PROBLEM TO WORK ON: Transcribe the material verbatim, starting at its first line and stopping once the line containing "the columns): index" has been given; no picture should appear.

WORKING DATA:
+===+
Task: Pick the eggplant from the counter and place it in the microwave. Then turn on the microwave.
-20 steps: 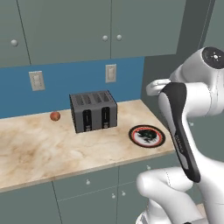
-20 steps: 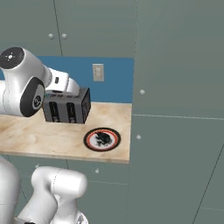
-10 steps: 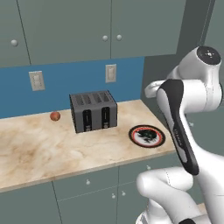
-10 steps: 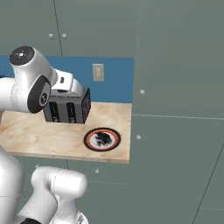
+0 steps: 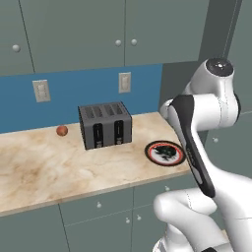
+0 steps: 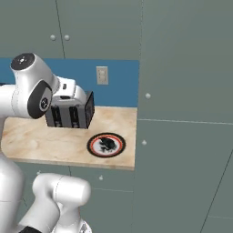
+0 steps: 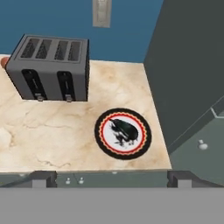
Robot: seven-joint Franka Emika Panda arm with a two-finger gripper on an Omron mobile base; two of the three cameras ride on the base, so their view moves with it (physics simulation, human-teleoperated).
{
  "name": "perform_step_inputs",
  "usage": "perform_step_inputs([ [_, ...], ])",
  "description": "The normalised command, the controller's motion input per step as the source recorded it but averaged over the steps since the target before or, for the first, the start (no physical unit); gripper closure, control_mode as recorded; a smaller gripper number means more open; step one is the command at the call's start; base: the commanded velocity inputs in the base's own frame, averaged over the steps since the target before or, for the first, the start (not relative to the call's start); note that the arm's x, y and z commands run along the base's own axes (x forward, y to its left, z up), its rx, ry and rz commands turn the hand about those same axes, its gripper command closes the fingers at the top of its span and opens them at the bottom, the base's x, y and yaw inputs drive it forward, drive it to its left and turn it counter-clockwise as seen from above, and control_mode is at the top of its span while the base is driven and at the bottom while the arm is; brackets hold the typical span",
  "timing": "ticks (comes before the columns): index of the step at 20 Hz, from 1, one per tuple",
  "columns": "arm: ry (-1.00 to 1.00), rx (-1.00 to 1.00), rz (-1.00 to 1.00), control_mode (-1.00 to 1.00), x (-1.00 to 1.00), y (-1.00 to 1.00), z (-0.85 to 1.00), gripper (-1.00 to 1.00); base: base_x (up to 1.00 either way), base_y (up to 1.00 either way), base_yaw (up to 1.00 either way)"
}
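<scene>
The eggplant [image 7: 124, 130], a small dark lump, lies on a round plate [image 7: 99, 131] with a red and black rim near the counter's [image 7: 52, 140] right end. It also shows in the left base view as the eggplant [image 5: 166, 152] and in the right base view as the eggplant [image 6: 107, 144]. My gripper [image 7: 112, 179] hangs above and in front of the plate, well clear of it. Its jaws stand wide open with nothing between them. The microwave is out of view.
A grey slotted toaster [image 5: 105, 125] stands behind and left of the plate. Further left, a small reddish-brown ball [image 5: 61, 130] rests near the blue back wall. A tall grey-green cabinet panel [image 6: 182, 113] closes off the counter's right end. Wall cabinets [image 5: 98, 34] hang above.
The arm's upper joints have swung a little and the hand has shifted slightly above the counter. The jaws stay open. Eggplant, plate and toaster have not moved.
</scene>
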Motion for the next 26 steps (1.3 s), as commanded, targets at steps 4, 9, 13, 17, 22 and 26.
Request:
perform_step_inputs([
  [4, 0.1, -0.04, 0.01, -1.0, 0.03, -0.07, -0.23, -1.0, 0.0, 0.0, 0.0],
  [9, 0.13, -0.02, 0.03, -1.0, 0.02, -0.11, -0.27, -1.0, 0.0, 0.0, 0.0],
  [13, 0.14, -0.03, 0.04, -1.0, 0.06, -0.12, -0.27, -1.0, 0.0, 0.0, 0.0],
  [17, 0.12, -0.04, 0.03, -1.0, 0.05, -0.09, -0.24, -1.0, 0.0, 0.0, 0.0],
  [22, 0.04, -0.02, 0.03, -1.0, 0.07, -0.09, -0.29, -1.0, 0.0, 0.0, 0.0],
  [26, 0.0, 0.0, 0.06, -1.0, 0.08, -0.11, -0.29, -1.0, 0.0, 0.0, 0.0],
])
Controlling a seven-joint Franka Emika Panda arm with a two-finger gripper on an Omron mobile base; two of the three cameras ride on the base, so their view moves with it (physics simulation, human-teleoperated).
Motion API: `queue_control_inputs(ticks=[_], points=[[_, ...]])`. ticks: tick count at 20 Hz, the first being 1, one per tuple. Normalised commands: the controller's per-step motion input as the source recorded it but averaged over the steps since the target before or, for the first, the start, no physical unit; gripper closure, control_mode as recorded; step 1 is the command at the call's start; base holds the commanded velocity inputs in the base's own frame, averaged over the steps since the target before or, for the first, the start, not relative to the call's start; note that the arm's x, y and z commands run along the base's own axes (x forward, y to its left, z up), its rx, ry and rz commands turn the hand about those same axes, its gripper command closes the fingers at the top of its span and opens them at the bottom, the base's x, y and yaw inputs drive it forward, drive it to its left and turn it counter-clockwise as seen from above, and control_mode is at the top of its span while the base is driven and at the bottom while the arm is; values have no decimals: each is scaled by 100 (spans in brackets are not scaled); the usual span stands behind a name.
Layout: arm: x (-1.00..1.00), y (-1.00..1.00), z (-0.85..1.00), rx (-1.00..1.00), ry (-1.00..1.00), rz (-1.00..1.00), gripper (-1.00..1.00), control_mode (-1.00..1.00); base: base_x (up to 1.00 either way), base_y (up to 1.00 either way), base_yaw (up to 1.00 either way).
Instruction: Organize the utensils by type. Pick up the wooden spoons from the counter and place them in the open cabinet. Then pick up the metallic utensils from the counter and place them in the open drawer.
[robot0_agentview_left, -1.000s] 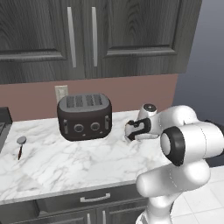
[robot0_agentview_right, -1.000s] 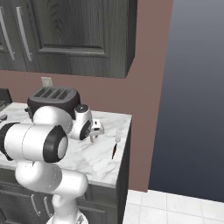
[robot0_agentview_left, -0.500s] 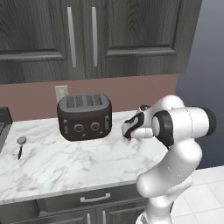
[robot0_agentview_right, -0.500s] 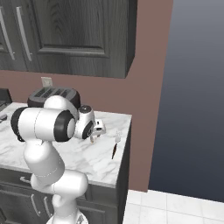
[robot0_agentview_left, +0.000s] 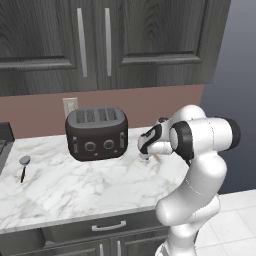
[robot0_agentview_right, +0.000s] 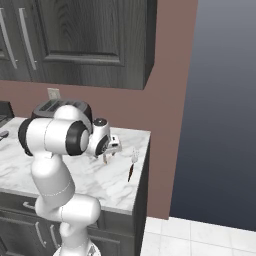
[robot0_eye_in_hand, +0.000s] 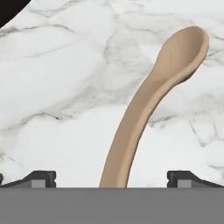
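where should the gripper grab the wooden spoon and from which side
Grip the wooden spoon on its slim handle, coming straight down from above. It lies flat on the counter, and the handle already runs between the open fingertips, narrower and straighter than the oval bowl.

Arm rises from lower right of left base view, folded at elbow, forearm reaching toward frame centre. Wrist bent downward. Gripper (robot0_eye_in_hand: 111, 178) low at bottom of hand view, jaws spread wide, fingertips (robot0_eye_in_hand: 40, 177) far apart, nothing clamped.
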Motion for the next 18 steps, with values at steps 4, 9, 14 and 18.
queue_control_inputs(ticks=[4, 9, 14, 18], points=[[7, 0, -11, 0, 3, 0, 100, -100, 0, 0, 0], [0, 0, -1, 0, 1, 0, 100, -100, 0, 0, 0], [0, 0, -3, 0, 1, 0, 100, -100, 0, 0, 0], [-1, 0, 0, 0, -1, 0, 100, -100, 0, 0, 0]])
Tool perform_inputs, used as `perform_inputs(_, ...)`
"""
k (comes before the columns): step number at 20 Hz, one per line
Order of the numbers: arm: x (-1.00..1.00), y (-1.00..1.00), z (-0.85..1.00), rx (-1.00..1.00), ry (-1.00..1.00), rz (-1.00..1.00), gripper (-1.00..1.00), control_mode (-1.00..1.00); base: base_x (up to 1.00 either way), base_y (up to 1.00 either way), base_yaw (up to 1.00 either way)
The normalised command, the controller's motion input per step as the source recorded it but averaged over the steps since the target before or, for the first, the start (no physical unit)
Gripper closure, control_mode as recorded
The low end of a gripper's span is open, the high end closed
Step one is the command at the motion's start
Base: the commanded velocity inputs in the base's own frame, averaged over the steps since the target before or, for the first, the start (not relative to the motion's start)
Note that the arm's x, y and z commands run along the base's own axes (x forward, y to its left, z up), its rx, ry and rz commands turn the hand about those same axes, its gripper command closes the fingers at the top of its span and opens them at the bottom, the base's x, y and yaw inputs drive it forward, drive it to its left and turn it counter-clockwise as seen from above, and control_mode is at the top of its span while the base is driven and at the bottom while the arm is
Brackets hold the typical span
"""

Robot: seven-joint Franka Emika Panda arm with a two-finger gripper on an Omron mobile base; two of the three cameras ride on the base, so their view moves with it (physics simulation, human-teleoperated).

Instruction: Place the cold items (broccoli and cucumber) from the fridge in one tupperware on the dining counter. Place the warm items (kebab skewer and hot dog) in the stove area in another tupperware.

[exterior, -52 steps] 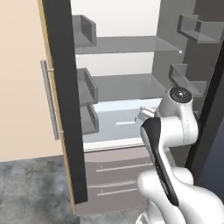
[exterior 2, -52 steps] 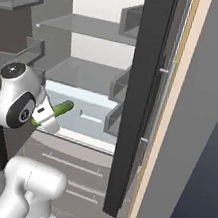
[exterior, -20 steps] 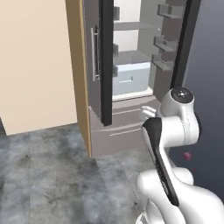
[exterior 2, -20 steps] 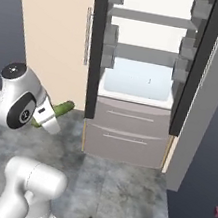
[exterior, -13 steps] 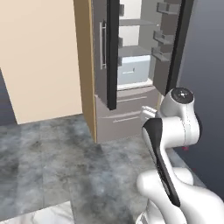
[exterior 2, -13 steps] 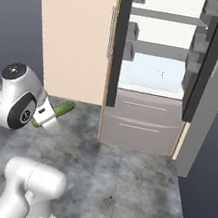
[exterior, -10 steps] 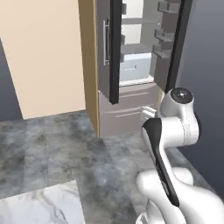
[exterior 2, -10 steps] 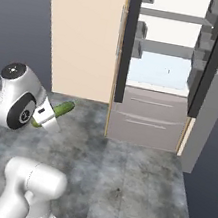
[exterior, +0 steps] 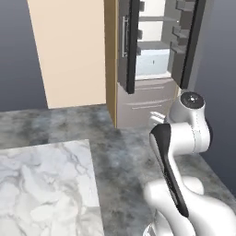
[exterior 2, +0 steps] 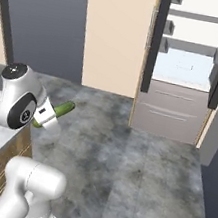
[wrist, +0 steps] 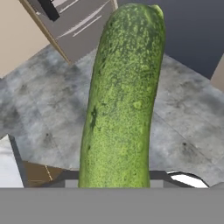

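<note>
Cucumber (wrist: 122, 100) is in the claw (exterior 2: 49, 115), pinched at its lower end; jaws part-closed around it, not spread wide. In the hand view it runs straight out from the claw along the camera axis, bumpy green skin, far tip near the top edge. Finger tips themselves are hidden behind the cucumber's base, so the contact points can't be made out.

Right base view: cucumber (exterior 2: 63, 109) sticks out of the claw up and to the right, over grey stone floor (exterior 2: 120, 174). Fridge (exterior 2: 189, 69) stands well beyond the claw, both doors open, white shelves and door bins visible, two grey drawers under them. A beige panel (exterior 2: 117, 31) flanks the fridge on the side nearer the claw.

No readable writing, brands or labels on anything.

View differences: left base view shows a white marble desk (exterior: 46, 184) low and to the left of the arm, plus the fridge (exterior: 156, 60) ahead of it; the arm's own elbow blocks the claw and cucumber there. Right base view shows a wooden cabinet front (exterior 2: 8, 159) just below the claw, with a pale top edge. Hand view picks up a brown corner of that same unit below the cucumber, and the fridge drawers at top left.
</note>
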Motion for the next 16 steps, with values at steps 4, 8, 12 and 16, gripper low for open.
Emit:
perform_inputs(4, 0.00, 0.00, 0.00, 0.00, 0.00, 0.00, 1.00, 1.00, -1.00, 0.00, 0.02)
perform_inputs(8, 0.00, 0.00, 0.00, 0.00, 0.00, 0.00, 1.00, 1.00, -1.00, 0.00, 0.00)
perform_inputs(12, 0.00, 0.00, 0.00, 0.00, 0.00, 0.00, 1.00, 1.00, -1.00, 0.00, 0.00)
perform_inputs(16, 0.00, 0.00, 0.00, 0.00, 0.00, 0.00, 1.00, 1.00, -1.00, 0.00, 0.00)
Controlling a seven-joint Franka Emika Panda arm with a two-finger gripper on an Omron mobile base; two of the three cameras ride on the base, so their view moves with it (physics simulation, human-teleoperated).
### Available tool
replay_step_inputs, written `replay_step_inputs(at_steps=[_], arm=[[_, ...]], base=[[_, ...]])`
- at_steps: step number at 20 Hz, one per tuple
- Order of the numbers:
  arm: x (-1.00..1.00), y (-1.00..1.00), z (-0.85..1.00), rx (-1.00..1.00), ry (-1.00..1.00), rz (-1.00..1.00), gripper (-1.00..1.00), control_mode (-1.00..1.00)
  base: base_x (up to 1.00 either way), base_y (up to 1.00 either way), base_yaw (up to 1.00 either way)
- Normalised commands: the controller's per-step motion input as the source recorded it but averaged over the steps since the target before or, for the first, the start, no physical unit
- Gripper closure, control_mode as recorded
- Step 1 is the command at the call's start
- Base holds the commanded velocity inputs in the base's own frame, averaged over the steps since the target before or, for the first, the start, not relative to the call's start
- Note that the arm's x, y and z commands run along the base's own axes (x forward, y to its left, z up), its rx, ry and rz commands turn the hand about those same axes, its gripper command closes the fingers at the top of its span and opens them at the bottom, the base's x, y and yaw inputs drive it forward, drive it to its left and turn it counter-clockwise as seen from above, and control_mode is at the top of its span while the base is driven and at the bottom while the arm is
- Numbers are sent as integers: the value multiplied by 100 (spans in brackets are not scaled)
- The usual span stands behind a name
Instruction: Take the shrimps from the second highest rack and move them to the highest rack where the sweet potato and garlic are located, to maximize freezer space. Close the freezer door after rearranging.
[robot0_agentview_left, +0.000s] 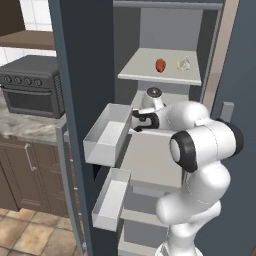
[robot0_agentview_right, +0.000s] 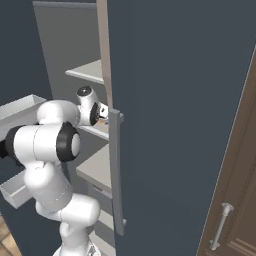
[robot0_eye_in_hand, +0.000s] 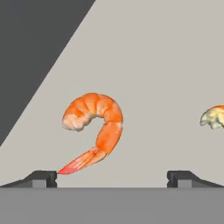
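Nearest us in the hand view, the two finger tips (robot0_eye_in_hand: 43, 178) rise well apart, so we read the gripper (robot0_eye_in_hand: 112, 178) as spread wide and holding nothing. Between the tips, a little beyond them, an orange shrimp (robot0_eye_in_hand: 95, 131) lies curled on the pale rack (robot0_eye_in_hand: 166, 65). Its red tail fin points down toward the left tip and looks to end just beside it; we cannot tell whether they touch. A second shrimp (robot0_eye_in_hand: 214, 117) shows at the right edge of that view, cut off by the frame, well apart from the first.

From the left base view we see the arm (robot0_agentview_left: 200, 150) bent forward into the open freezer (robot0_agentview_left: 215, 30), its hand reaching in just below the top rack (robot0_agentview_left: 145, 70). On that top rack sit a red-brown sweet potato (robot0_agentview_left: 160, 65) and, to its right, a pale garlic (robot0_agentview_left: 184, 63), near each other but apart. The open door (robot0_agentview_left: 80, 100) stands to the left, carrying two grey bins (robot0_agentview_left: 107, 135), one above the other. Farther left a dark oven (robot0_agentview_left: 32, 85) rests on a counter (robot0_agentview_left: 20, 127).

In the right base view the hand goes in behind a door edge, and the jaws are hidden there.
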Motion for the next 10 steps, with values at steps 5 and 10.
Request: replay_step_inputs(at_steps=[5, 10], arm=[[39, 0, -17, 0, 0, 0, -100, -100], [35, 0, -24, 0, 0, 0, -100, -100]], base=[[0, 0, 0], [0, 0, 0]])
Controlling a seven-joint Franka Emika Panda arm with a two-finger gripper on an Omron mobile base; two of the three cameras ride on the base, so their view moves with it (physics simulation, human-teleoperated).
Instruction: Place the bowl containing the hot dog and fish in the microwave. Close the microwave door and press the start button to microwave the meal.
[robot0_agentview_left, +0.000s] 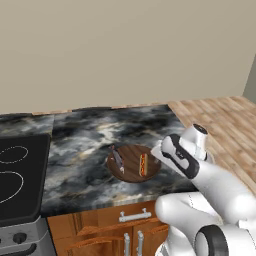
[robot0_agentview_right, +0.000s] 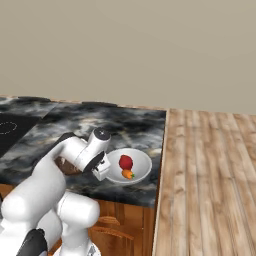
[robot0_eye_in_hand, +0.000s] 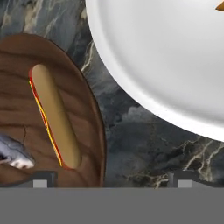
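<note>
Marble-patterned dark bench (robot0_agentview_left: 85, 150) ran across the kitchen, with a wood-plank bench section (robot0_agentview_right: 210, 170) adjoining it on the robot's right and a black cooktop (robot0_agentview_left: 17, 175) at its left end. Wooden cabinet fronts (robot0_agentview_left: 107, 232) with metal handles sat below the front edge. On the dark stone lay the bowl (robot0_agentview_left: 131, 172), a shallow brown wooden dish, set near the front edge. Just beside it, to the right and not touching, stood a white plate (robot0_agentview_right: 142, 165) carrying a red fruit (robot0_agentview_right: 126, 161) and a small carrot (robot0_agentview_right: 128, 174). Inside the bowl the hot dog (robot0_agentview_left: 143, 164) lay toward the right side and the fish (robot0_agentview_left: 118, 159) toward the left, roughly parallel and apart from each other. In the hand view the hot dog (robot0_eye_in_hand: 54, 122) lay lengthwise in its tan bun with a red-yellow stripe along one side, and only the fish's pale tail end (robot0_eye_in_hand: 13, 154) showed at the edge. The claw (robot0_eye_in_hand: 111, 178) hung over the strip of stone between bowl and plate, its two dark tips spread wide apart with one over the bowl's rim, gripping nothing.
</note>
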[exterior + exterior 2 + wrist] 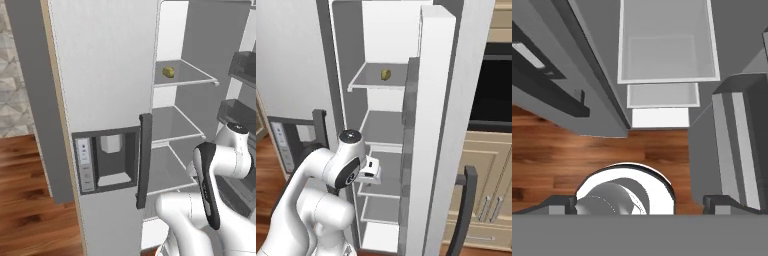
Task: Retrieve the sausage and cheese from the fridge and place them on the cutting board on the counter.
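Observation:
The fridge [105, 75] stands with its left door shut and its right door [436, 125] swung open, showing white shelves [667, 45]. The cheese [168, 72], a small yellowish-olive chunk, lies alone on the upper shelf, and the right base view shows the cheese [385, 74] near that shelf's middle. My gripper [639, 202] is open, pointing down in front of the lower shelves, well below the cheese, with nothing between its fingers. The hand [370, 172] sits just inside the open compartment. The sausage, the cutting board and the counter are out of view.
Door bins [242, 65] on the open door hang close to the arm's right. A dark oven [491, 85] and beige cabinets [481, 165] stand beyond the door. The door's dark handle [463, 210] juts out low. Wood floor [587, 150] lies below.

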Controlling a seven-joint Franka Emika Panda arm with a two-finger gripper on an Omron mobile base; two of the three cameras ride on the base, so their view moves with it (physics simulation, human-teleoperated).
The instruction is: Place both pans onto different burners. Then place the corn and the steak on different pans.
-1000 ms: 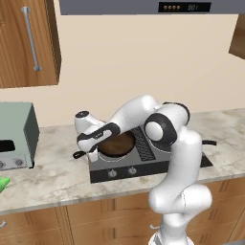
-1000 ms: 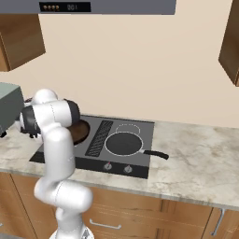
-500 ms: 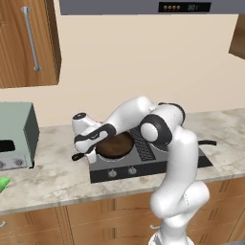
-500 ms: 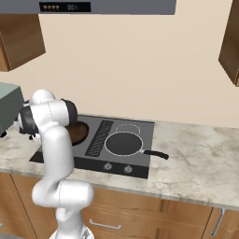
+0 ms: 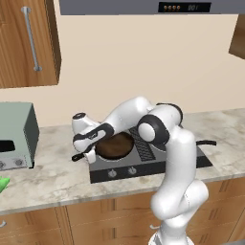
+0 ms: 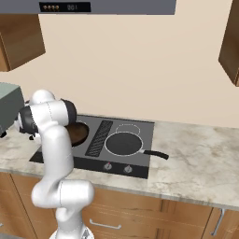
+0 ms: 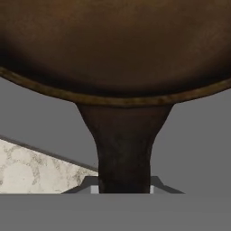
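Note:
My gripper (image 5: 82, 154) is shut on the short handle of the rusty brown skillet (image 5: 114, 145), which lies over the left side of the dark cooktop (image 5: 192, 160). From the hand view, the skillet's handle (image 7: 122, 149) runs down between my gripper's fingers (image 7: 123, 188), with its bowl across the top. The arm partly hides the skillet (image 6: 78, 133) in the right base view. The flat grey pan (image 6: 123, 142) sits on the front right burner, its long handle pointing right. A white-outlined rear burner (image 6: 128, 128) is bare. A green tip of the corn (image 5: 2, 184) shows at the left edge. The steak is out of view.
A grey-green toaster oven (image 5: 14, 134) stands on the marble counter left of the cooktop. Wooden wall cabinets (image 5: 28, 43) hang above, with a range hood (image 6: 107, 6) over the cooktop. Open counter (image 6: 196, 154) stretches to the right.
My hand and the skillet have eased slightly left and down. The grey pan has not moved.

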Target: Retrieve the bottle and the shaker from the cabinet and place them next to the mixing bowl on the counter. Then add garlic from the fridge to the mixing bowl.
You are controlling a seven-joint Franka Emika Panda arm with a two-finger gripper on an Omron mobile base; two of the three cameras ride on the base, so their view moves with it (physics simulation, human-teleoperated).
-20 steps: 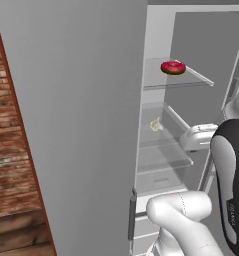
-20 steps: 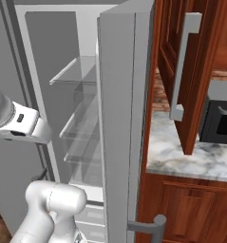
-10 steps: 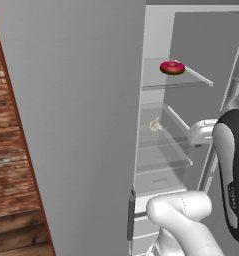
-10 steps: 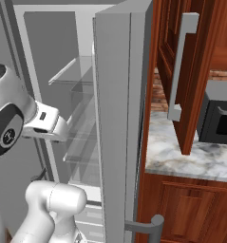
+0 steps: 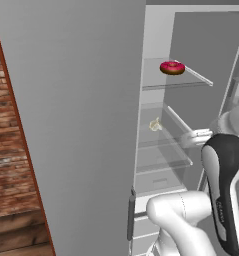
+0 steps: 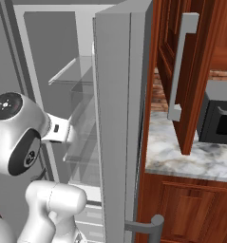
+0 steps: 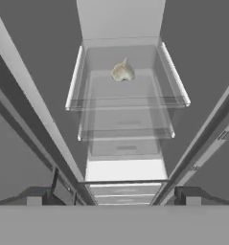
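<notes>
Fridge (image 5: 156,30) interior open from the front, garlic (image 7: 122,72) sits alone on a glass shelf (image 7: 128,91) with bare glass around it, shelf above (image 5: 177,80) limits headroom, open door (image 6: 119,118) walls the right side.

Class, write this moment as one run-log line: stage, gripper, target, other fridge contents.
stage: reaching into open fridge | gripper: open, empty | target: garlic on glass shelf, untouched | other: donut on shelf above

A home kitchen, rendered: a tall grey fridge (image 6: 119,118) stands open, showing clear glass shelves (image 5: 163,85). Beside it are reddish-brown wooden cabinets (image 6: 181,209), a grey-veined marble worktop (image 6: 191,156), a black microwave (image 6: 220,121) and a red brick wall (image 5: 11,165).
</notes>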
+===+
THE ANSWER:
Task: Pick the eggplant from the counter and place it in the microwave. Then turn on the microwave.
-20 steps: 
-20 steps: 
-10 steps: 
-10 steps: 
+0 steps: 
+0 steps: 
+0 steps: 
Robot: seven-joint Franka Emika Panda arm with a two-finger gripper on an Omron mobile base; two of the three cameras ride on the base, so their view moves with it (physics simulation, human-teleoperated).
{
  "name": "perform_step_inputs",
  "usage": "perform_step_inputs([ [_, ...], ])",
  "description": "The normalised command, the controller's motion input per step as the source recorded it but averaged over the steps since the target before or, for the first, the start (no physical unit); gripper closure, control_mode as recorded; a smaller gripper number means more open; step one is the command at the call's start; base: the commanded velocity inputs in the base's own frame, averaged over the steps since the target before or, for the first, the start (not relative to the call's start); note that the arm's x, y and z commands run along the base's own axes (x forward, y to its left, z up), its rx, ry and rz commands turn the hand about those same axes, its gripper command closes the fingers at the top of its span and opens them at the bottom, the base's x, y and yaw inputs drive it forward, drive it to its left and turn it counter-clockwise as seen from above, and control_mode is at the top of its span while the base is driven and at the bottom while the arm is; brackets hold the typical span",
  "timing": "ticks (comes before the columns): index of the step at 20 Hz, from 1, one per tuple",

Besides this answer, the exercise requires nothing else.